Monday, October 22, 2012

What Kind of Imagination Do You Have?

As a kid, I was a bookworm. I was the kid who constantly heard "Get your nose out of that book!" and "You're deaf, dumb, and blind when you've got your nose in a book!" I was the kid who carried extra books to school beyond all the heavy required texts. I was the kid who read ahead in the reading books to get to the end of the story.

Now, as an adult, I open a good novel at my family's and my to-do list's risk. I will disappear into the world of the book. My kids call it "Scorpio-ing." (I'm a Scorpio, and that sign is noted for its powers of concentration.) My youngest son has been known to jump up and down in front of his book-immersed mother, flapping his arms, to demonstrate to visiting friends how weird I am--though he and his sister inherited that ability to be swept up in an enthralling novel's world.

When I'm reading a good novel--classic, literary, mystery, science fiction, fantasy, makes no difference--the author's world and the people in it come alive for me, and I am living the book's story with them. I am experiencing that world and that story in a visceral way that is sometimes more real than the way I experience the quite-wonderful world of my daily life. I suspect I developed this ability as a survival mechanism in my dire childhood (which made "Mommie, Dearest" look like a fairy tale). Pouring myself into the book I was reading and the world it created in my imagination allowed me escape from some very scary times for a little kid. Novels kept me sane and allowed me to know there were many other ways of living in the world beyond the one in which I was currently caught..
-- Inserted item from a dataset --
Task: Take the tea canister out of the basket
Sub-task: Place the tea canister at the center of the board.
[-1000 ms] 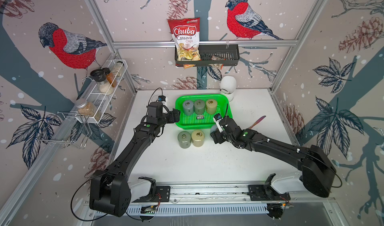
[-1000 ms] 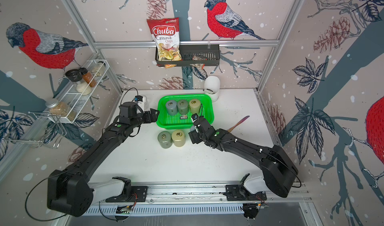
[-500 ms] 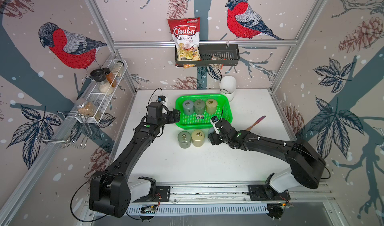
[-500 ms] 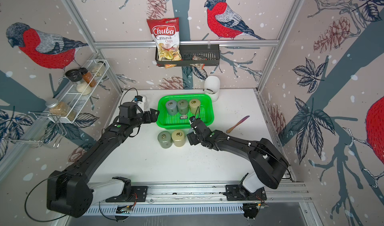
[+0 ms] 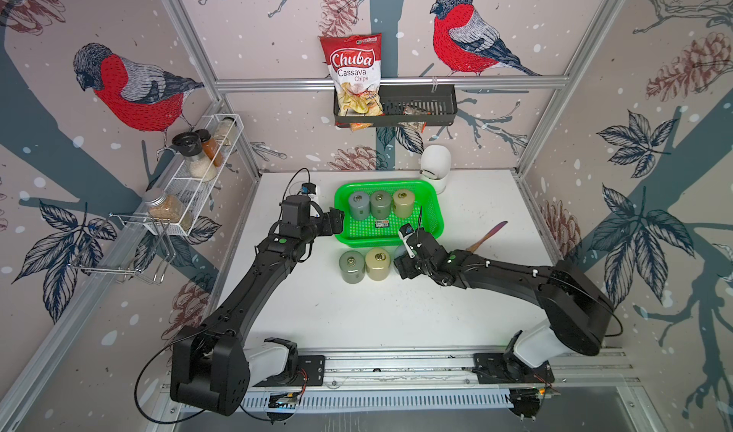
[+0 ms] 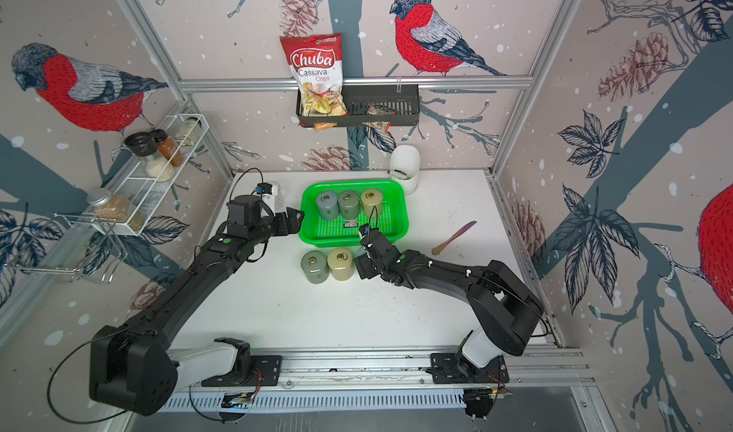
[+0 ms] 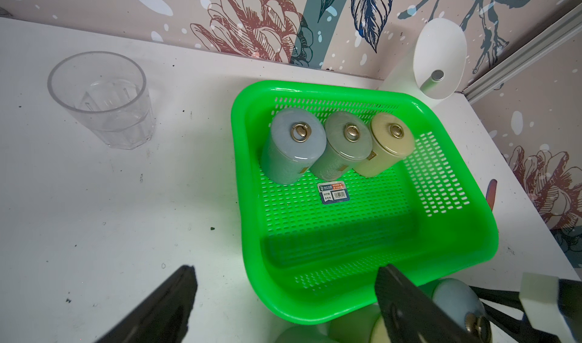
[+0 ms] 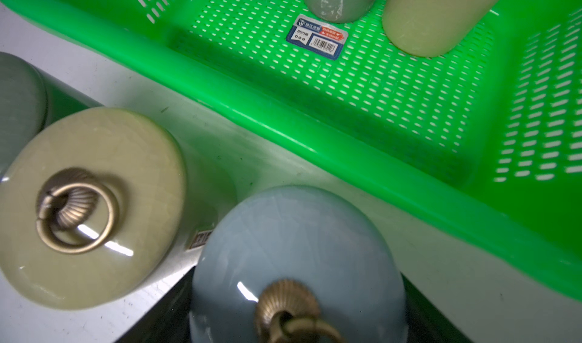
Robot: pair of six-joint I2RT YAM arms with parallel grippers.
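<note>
The right pincer is closed. In its wrist view the brass ring knob of a pale blue tea canister sits right under it, so it grips this canister by the knob. The fingers themselves are hidden there. This canister is outside the green basket, just in front of the basket's near wall. In both top views only a sliver of its lid shows from behind the pincer. Whether its base rests on the white table I cannot tell.

Just to the left of the right pincer stands a cream canister, upright and close beside the pale blue one. Touching it on the far side from the pincer is a grey-green canister. Just beyond the pincer lies the basket, with a barcode sticker on its floor. Along the basket's far wall three more canisters stand in a row: blue-grey, grey-green and cream. To the right of the pincer, well apart, a wooden spoon lies on the table.

The left pincer is wide open and holds nothing. It sits just beside the basket's left wall, and in its wrist view the basket's near corner shows between the two black fingers. A clear tumbler stands beyond it, off to its left.
</note>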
That ability to live within the story I'm reading has served me well, though. It brought me whole, if scarred, from the kind of childhood that routinely tosses people into drug addiction, crime, mental illness, and suicide. It turned me into a writer at a young age. It allows me to experience my own stories while I'm spinning them in that same real way.

I enjoy movies, as well, but I have to say, no movie has ever given me that same total immersion into a different reality that a book does.I think that's because watching movies and television is passive while reading a book is active, drawing your whole brain into a co-creation of the world and people of the book. My oldest son can't do this. He's totally a movie person. His brain is wired a different way, very analytical, a whizz at math and computers where he makes much more money than all of the rest of us combined. So I know this isn't a given for everyone. I think it's a function of the type of imagination we are born with.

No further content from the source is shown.